Collecting, Cleaning and Evaluating Pilot Project Data

Photo credit: Susana Hey, MBTA, 2019

From July 2015 through June 2016, the MBTA ran the Youth Pass Pilot, which tested a way to provide reduced-priced MBTA passes to eligible young people without too much administrative burden on the MBTA. The results of the program were published in the Youth Pass Final Report and presented to the FMCB, who made two major changes based on the pilot research: adding the capability to purchase a Student Monthly Pass at fare vending machines (FVMs) with a Student CharlieCard, and making the means-tested portion of the Youth Pass for those not in school permanent.

Youth Pass Pilot Goals

Before the Youth Pass Pilot, some young people riding the T received reduced-price passes during the school year from their school, but these passes were limited to some schools and were only valid for the school year (and therefore did not cover the months of July and August). Demand for the Youth Pass came from students not able to access the Student Pass and young people not enrolled in middle school or high school. The Youth Pass Pilot was designed to evaluate three aspects of the proposed program: benefits to the participants, cost to the MBTA, and administrative feasibility of working with municipal partners. In order to answer these questions, the pilot included a robust data collection and analysis component.

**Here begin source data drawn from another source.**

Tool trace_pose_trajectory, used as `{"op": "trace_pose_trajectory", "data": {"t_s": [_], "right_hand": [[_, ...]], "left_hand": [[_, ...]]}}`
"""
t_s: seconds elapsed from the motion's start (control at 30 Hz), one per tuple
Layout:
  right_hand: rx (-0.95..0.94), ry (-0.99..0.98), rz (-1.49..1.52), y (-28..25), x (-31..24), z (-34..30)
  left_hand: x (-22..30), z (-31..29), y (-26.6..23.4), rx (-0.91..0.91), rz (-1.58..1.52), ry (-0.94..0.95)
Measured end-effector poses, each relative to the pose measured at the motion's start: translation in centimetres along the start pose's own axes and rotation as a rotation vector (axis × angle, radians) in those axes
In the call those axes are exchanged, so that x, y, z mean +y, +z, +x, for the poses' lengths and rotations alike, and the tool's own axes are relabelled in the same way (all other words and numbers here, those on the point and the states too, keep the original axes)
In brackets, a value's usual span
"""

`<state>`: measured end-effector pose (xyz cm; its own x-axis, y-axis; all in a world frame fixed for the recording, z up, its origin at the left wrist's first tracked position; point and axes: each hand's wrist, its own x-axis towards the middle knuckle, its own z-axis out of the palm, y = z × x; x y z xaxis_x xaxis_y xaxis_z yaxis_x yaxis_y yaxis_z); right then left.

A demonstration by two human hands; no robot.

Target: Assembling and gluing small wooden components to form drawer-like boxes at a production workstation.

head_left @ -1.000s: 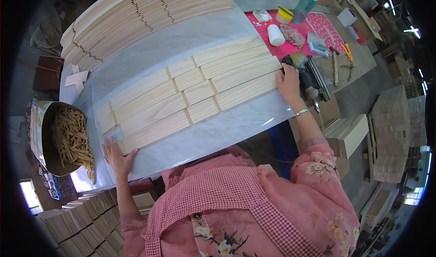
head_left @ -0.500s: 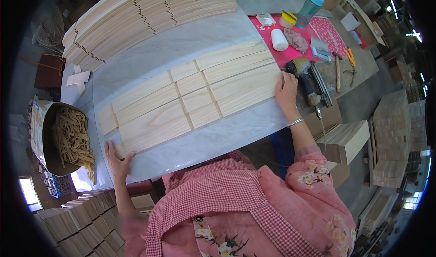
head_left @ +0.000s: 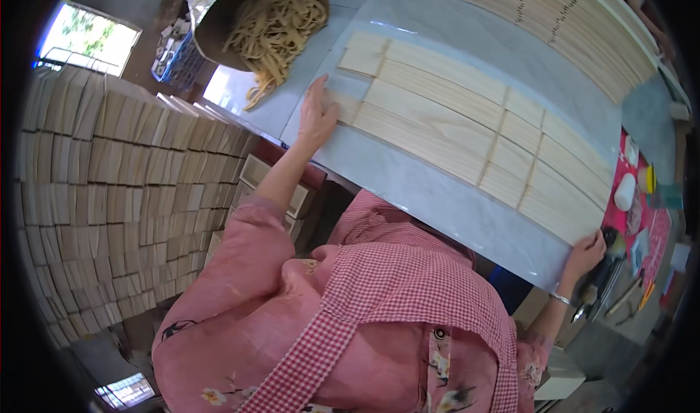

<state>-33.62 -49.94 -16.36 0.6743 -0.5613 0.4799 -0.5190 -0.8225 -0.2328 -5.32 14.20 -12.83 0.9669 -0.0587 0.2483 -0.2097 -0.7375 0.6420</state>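
Pale wooden boards (head_left: 437, 132) lie side by side as a long flat panel on the marbled table, crossed by narrow grooves. At the left end a notch shows the tabletop between board ends. My left hand (head_left: 319, 118) rests there, fingers stretched and thumb apart, against the end of the nearest board. My right hand (head_left: 585, 254) is at the near right corner, its fingers bent together over the panel's end; its thumb is partly hidden. Just beyond it lies a dark nail gun (head_left: 604, 271), partly covered and blurred.
A bin of curled wood strips (head_left: 281, 23) stands at the table's left end. Stacked boards (head_left: 503, 8) line the far side. Piled wood pieces (head_left: 124, 187) fill the left. A white bottle (head_left: 625, 192) and tools, including a hammer (head_left: 624, 298), lie at the right.
My view has swung left, so the table appears tilted and shifted right. Both hands remain at the panel's ends; the left hand's fingers now lie closer together.
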Motion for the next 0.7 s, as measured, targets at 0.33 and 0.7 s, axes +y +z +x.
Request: {"op": "trace_pose_trajectory", "data": {"t_s": [0.33,0.7], "right_hand": [[0.0,0.038,-0.029,0.0,0.3,-0.4],[0.005,0.047,-0.039,-0.1,0.2,-0.6]], "left_hand": [[0.7,3.4,0.6,0.039,0.254,0.316],[4.7,11.9,-2.3,-0.506,0.422,0.472]]}}
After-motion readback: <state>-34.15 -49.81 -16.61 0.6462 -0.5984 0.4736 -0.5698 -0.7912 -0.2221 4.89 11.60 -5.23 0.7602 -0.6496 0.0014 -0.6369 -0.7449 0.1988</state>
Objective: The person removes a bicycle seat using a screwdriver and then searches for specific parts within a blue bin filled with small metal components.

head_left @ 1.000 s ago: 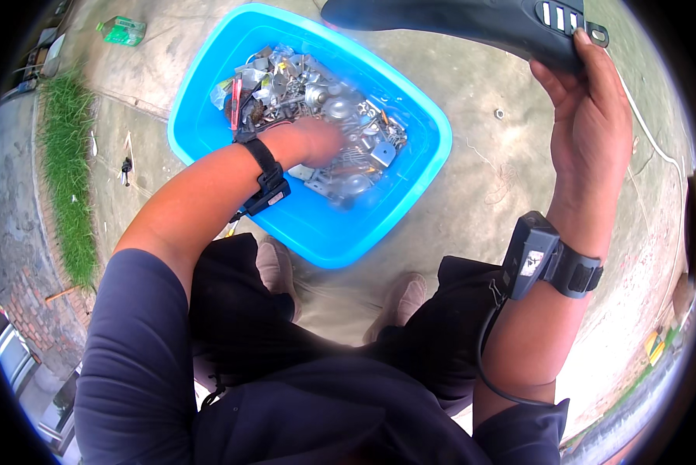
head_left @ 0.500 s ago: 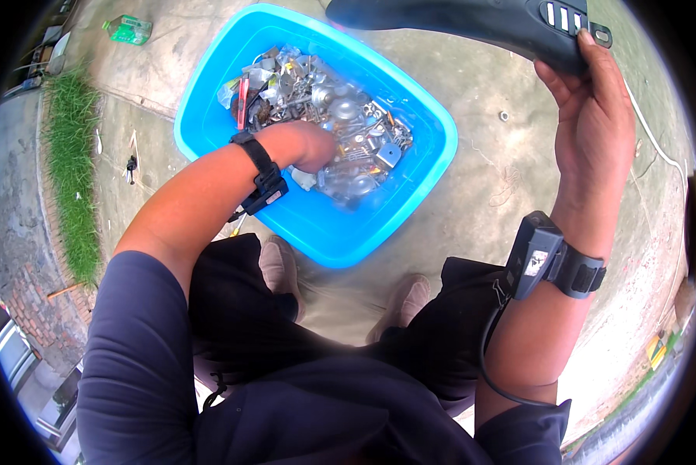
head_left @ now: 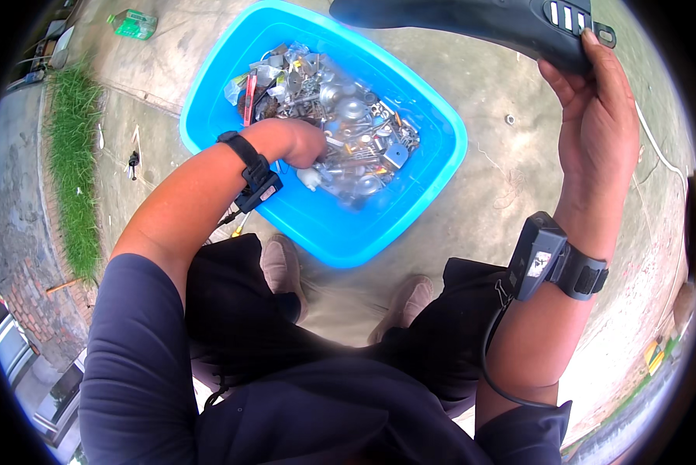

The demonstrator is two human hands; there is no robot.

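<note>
My left hand (head_left: 300,144) reaches down into a blue plastic tub (head_left: 336,232), over a heap of mixed small hardware (head_left: 355,132). Its fingers point down and are hidden behind the back of the hand, so what they touch does not show. Close to it lie a red strip-like piece (head_left: 250,99) and a whitish lump (head_left: 310,179). Up at the far right, my right hand (head_left: 596,108) is closed on the end of a long black plastic mudguard (head_left: 472,31), thumb on top near its pale slots. The mudguard's upper edge runs out of view.
The tub stands on a concrete floor (head_left: 472,209) just ahead of my shoes (head_left: 284,267). A green plastic bottle (head_left: 133,25) lies at the far left, beside a strip of grass (head_left: 72,170). A white cable (head_left: 658,146) runs along the right.
My left hand has shifted slightly left and up within the tub, uncovering more of the hardware. The right hand keeps its hold on the mudguard, nearly still.
</note>
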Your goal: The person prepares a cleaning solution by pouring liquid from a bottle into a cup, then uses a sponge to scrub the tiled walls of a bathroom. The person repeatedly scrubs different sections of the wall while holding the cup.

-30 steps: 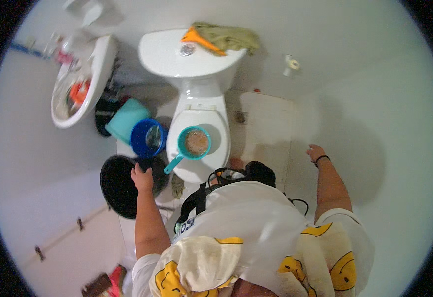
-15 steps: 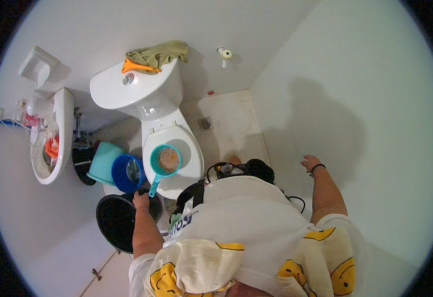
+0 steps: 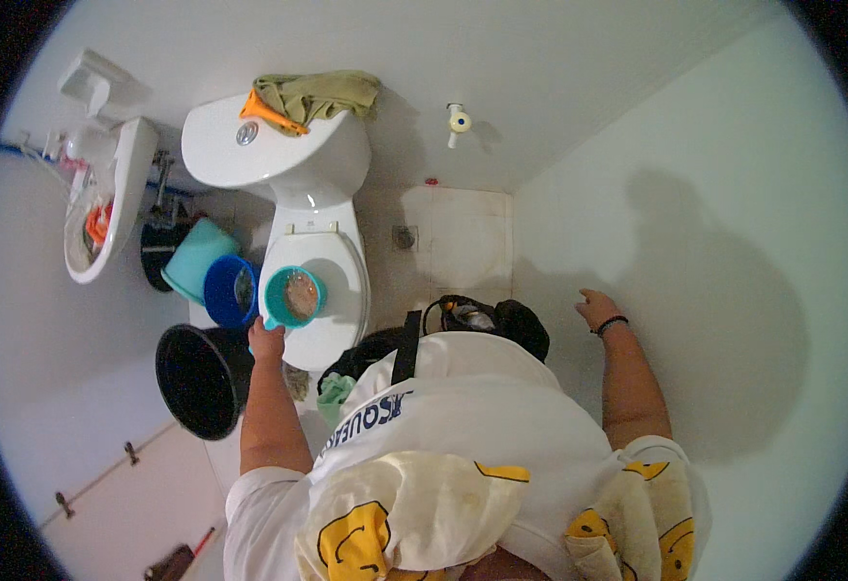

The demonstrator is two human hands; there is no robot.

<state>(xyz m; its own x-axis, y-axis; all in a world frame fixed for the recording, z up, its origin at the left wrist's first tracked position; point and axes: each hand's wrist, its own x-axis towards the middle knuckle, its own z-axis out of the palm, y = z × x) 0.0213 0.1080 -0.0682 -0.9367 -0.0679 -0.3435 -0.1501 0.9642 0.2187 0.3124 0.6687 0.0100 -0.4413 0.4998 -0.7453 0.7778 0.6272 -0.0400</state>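
Note:
My left hand (image 3: 266, 343) is closed around the handle of a teal water dipper (image 3: 273, 293). The dipper's round cup is over the closed white toilet lid (image 3: 343, 315), holding a cloudy, bubbly liquid. Most of the handle is hidden by my fingers. Out to the right, my right hand (image 3: 597, 308) is held near the white wall with its fingers loosely apart and nothing in it.
Left of the toilet stand a blue bucket (image 3: 213, 293), a tipped light teal bucket (image 3: 194, 259) and a black bin (image 3: 201, 387). An olive cloth (image 3: 341, 94) and an orange-handled tool (image 3: 274, 114) lie on the tank (image 3: 215, 160). A wall tap (image 3: 458, 122) and a sink (image 3: 131, 184) are farther off.
My left hand has gone from beside the dipper's handle to gripping it. My right hand remains out by the wall. The whole view has shifted a little.

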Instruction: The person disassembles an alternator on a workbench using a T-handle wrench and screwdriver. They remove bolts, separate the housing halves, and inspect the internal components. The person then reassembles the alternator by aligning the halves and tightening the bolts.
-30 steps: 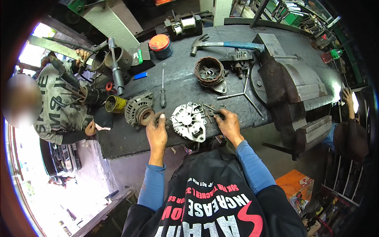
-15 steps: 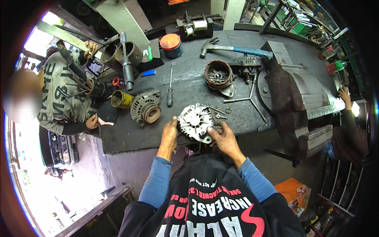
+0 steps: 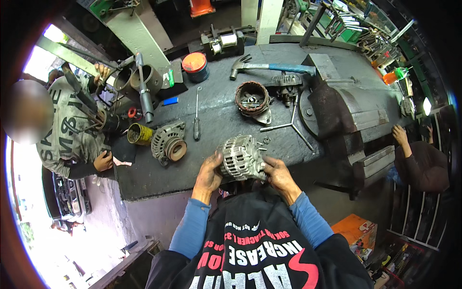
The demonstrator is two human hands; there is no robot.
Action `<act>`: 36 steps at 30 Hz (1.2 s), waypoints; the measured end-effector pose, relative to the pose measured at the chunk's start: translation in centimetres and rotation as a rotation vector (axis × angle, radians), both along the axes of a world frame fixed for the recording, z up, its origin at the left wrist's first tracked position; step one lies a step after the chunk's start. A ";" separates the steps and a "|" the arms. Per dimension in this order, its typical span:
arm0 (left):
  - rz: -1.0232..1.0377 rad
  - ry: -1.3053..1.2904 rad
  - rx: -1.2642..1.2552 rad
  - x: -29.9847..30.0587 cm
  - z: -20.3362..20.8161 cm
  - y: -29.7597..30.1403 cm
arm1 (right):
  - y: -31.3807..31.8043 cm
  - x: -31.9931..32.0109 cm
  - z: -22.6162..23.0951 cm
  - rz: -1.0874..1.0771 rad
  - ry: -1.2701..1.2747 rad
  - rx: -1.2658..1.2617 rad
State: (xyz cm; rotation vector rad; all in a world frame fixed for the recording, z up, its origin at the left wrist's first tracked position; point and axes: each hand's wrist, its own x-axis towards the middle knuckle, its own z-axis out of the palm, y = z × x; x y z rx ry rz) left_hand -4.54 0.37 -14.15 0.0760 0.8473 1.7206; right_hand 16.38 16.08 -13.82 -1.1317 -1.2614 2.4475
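Close to the near edge of the workbench, a silver alternator [image 3: 239,155] with a slotted housing is held between both hands, its side facing up. My left hand [image 3: 209,176] is closed on its left end, and my right hand [image 3: 280,176] grips the right end with the thumb on top. Just beyond it lie a nut [image 3: 266,140] and small bolts, partly hidden by the housing. To the left stands another alternator [image 3: 168,143] with a rusty pulley. Farther back sits a round stator [image 3: 252,99] with copper windings, beside a smaller alternator part [image 3: 288,91].
A screwdriver [image 3: 197,126], a Y-shaped wrench [image 3: 292,126] and a blue-handled claw hammer [image 3: 274,67] lie on the bench [image 3: 216,96]. A large vise [image 3: 353,115] takes up the right side. One co-worker [image 3: 72,125] is at the left, another [image 3: 421,164] at the right.
My hands have turned the alternator from its end face to its side. The view has shifted slightly. The co-worker at the right has moved a hand down toward the bench edge.
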 end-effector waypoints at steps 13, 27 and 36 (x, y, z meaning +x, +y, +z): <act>-0.316 1.638 -0.720 -0.8 10.9 -0.4 | 8.6 1.7 0.1 -0.080 -0.580 1.698; -0.268 1.960 -0.709 2.0 4.3 -0.9 | 12.7 0.2 1.8 0.053 -0.718 1.231; -0.593 2.398 -0.451 -3.3 6.7 -5.1 | 7.3 3.2 4.0 -0.102 -0.340 0.390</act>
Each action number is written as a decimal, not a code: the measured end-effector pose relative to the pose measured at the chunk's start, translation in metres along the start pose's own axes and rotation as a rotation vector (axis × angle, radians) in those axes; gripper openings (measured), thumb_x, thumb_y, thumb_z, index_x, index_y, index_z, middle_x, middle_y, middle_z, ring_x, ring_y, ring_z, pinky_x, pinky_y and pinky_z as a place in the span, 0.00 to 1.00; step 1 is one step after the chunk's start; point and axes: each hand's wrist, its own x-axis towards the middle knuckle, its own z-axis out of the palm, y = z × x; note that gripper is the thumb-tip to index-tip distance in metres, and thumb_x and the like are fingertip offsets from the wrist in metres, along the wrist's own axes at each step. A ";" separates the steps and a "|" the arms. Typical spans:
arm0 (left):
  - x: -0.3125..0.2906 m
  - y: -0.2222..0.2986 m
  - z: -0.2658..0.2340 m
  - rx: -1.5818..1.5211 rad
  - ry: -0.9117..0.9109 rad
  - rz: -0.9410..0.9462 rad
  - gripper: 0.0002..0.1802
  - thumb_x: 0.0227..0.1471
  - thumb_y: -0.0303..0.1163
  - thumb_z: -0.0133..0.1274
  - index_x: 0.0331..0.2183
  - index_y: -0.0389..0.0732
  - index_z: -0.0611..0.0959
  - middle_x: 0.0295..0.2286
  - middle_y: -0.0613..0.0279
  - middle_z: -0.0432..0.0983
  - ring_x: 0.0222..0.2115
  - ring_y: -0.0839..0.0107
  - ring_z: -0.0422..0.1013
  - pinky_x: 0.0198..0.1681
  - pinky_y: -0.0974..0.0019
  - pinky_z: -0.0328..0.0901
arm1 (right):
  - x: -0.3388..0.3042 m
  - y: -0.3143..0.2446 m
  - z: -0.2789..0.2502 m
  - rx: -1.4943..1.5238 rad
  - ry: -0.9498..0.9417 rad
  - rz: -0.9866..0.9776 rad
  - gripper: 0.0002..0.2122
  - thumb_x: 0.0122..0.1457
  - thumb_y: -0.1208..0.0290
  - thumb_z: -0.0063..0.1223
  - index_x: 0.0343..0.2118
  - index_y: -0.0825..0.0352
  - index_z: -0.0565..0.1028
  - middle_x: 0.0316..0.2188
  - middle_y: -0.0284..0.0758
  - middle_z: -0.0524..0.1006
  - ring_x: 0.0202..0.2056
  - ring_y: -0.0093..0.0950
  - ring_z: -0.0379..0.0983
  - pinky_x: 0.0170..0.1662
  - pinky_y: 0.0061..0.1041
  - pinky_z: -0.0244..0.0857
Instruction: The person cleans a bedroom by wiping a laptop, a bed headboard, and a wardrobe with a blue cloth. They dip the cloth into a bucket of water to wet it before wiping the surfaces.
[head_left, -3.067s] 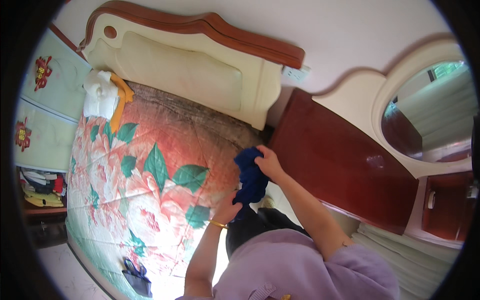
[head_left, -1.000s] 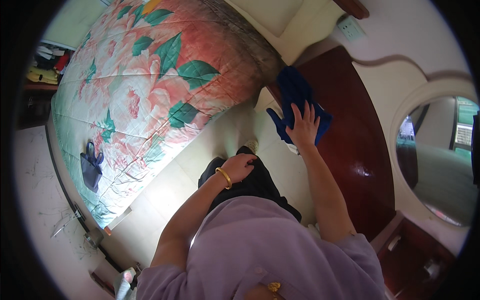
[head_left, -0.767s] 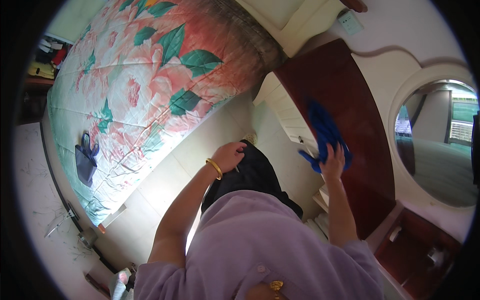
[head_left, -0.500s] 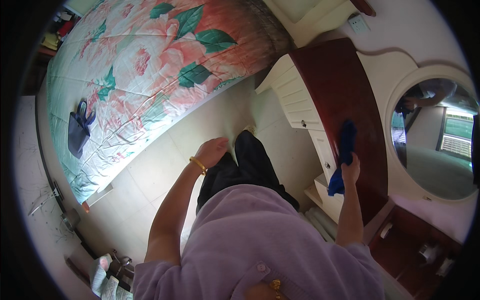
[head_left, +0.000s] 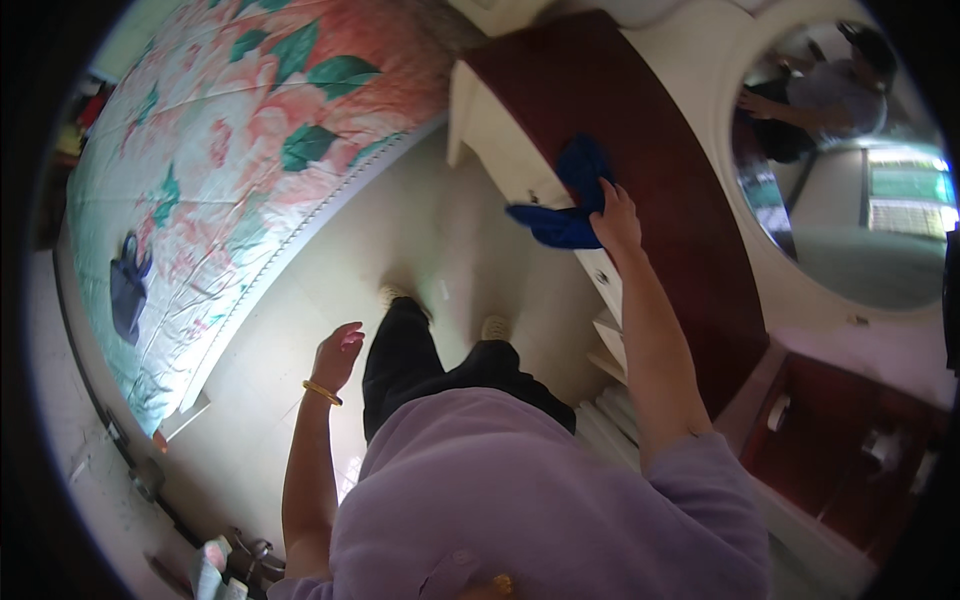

Benefit to the participants was principally measured by the ability to take more trips on the MBTA. The table below shows MBTA usage for the participants who previously did not receive a reduced-price pass. During a school month, before receiving their Youth Pass, these participants traveled an average of 33 times on the MBTA. After receiving the Youth Pass, participants traveled an average of 58 times.

Average Unlinked Trips Per Month for School Months

Note: No student monthly LinkPass use in baseline data

Participant CategoryBaseline: School MonthYouth Pass: School MonthChange (Total)Change (Percentage)
Enrolled in School (Did not use Monthly Student Pass)27.454.1+26.9+97.4%
Not Enrolled in School37.362.2+24.9+66.8%
Average for All Participants32.657.6+25.0+76.7%
Data Sources: MBTA Youth Pass pilot program application data; MBTA baseline AFC data; MBTA Youth Pass pilot AFC data.  
Source: MBTA Youth Pass Pilot Evaluation — Final Report

On average, Youth Pass Pilot participants increased their usage of the MBTA by over 75% after enrolling in the program and purchasing a discounted MBTA pass. While the resulting data is straightforward, the process to collect and analyze the data was more complicated. The remainder of this post discusses the process followed to gather, clean and analyze the data for the table above.

Collecting the data

Researchers designing the Youth Pass Pilot created a detailed research design to ensure they would have adequate data for evaluating the Pilot. The first step was to design an intake survey for potential participants in the program to collect demographic and school enrollment information, and transit usage patterns (frequency, purpose, payment type). The Youth Pass Pilot program was advertised by both the MBTA, non-profit organizations and the municipal partners and as a result, over 4000 potential participants applied online. Once randomly selected for the program, participants were contacted and brought in their proof of eligibility to their applicable partner office. At this point, participants agreed to be research subjects and filled out paperwork agreeing to have their T usage tracked for the study. Each was assigned a participant number to anonymize their data for the rest of the study. To establish a baseline of usage data, participants provided their current CharlieCard number (or were given a new, empty card) and were asked to use the MBTA as they normally would for 30 days before they could purchase a Youth Pass. While the plurality of participants began at the beginning of the pilot, additional youth were added on a rolling basis throughout the program; therefore, this baseline data in the above table covers multiple months.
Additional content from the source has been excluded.